## The problem
Copy out the data that follows exactly, leaving out no line.

Top of Data extract

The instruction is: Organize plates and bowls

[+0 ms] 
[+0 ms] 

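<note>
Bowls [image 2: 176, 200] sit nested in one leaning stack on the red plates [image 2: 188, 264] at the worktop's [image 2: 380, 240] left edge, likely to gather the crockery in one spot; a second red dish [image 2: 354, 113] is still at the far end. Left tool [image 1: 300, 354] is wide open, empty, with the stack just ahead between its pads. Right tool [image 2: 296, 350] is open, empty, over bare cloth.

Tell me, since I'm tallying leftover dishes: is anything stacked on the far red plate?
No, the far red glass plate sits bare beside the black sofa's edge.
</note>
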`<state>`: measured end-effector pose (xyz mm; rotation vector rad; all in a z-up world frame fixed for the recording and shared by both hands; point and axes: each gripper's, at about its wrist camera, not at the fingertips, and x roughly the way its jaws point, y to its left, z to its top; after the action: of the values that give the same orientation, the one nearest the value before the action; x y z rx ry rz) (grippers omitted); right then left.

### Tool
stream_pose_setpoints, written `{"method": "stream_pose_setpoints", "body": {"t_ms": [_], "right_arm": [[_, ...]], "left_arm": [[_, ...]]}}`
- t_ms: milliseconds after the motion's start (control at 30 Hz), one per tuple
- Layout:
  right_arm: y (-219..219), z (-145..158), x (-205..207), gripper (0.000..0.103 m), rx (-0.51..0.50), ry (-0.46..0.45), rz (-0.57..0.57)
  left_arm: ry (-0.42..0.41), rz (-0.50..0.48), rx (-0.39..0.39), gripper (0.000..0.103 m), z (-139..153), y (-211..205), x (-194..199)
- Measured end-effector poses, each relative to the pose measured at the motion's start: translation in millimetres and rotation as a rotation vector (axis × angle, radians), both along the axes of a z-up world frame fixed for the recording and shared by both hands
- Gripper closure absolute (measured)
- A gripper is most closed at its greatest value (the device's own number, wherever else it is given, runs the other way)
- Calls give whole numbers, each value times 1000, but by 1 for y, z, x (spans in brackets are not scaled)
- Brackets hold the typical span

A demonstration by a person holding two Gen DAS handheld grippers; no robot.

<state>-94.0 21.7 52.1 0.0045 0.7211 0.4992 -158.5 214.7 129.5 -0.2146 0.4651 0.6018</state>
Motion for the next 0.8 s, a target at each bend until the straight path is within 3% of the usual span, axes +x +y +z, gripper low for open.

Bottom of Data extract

## Exercise result
The instruction is: Organize plates and bowls

[+0 ms] 
[+0 ms] 

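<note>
Bowls [image 2: 176, 200] sit nested in one leaning stack on the red plates [image 2: 188, 264] at the worktop's [image 2: 380, 240] left edge, likely to gather the crockery in one spot; a second red dish [image 2: 354, 113] is still at the far end. Left tool [image 1: 300, 354] is wide open, empty, with the stack just ahead between its pads. Right tool [image 2: 296, 350] is open, empty, over bare cloth.

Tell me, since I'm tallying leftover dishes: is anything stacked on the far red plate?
No, the far red glass plate sits bare beside the black sofa's edge.
</note>
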`<state>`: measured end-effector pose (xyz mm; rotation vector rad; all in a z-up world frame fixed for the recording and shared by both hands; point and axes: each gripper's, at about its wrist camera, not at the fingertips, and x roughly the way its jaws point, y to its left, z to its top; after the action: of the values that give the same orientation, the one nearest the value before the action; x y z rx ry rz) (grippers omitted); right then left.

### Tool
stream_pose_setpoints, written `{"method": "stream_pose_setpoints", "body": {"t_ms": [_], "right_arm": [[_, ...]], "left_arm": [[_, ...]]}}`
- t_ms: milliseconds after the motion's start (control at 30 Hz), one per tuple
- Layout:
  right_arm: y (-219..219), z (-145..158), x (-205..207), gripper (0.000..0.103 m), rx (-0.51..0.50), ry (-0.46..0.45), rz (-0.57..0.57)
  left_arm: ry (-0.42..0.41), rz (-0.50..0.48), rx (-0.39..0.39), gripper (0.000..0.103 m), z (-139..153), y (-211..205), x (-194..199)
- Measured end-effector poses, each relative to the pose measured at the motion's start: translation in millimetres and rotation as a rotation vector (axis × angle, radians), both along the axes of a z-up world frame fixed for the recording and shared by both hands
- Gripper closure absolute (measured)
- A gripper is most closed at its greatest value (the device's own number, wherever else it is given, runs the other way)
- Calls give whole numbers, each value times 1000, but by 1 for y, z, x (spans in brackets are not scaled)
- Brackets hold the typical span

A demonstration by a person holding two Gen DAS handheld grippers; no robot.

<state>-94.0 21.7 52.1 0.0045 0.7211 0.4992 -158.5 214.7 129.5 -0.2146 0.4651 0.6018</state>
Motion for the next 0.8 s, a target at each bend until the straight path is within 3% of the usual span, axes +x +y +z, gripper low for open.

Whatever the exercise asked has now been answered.